A reality check for systematic reviewers
Sir Iain Chalmers is one of the founding members of The Cochrane Collaboration. Since his retirement as Director of the UK Cochrane Centre in 2003, he has worked with the James Lind Alliance, based in Oxford, UK, which focuses on bringing patients, carers and clinicians together to identify and prioritise unanswered questions for directing healthcare research. Here he discusses a new book by doctor and journalist Margaret McCartney, particularly the issues it raises about using systematic review evidence in clinical practice.
Cross-posted from the Cochrane Editorial Unit Blog.
Margaret McCartney is a general practitioner and award-winning journalist. Some readers will be familiar with the regular column that she was commissioned to write for the Financial Times (archived here); many people will know her as a frequent contributor to the BMJ.
Margaret McCartney’s writings are appealing. This is not only because she is an excellent writer, but also because they mix insufficiently uttered common sense with iconoclasm and challenges to mainstream thinking. Her recently published book - The Patient Paradox: why sexed up medicine is bad for your health (Pinter and Martin, 2012) – is packed with these things.
The 'patient paradox' in the title of the book refers to the way that political, professional and commercial promotion of screening and testing have become so pervasive that normal people are being converted into patients, and that, partly as a consequence of unwarranted diversion of limited resources to fuel this trend, many real patients in need of effective professional help are losing out. The inexorable conversion of people into patients has been achieved by exaggerating the chances of important health problems developing in symptomless people (for example, by citing relative rather than absolute risks), while ignoring or downplaying the adverse psychological and sometimes physical effects of the process of ‘patient creation’.
Although these are issues that Margaret McCartney and others have raised previously, her book is particularly important for people unfamiliar with the challenges resulting from these trends for doctors working in general practice. She spells out the real consequences of these trends on the use of her time as a general practitioner. Instead of using most of the limited time she has to listen to and to try to respond effectively to the variety of concerns that ‘real’ patients bring to her, that objective has to compete with politically imposed general risk assessment activities and the need to reassure poorly informed well people who have been worried unnecessarily.
Margaret McCartney’s testimony and insights as a general practitioner are also the reason that I think the book provides ‘a reality check for systematic reviewers’. A middle section of her book begins with a chapter entitled 'George Clooney and the medical certainty illusion'. This chapter contains subsections entitled 'It’s all (at least) a little bit uncertain', 'Bayes, balance and humanism', and 'Binary medicine'. Although Margaret McCartney leaves her readers in no doubt about the need to take account of systematic reviews when considering how to help patients, she illustrates how complex a process this can be for general practitioners trying to take account of the varying characteristics and needs of individual patients.
These reflections will confirm what many – perhaps most – of Margaret MacCartney’s clinician readers know already; but then her book is not aimed principally at them, but at the general public. However, the book should help people preparing and publishing systematic reviews who remain insufficiently familiar with the realities of clinical care. It illustrates how the process of using the important evidence they are producing to inform decisions in health care is often far from straightforward.
This reality was reflected in the brochures and articles introducing the first Cochrane Centre and The Cochrane Collaboration. These made clear that systematic reviews are essential, but not sufficient for informing decisions in health care. Needs, resources and priorities also have to be taken into account. I have sometimes been left with the impression that these complexities have been insufficiently appreciated by those unfamiliar with the realities of clinical care.

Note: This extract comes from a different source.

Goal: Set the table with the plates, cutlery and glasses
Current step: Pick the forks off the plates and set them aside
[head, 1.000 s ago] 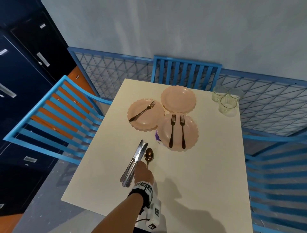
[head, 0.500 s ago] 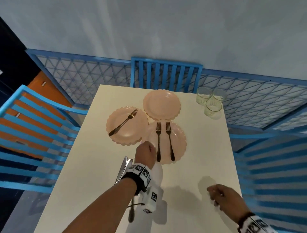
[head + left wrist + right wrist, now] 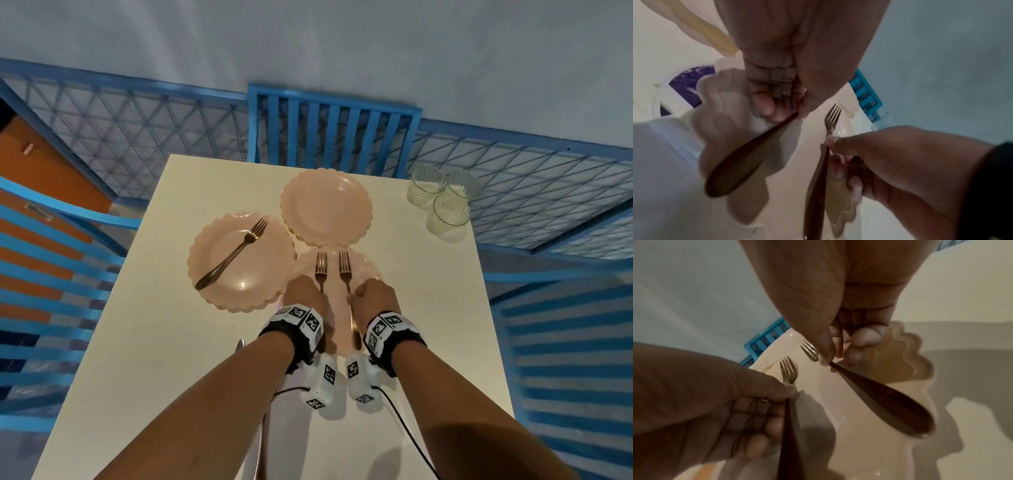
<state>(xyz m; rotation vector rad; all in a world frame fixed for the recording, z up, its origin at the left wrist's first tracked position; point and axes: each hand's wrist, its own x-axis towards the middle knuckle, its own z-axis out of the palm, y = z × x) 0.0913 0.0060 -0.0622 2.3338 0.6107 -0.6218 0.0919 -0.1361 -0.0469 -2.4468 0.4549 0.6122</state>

It comes as a surprise to many people that I have never accepted invitations to speak or write on the topic of ‘evidence-based medicine’. As a clinician who has not practised clinically since 1973, I don’t think my opinions on this important topic should have any credibility. One of the characteristics of experienced and effective clinicians is that they draw on wisdom to judge how best to use reliable research evidence in the service of their patients. Ben Djulbegovic and Paul Ash have suggested that "Wisdom is the ability to distinguish between reducible and irreducible uncertainty". On the basis of what she has written, Margaret McCartney is a wise clinician who helps us to appreciate what this means in practice. If I lived in Glasgow, I hope she would accept me as her patient.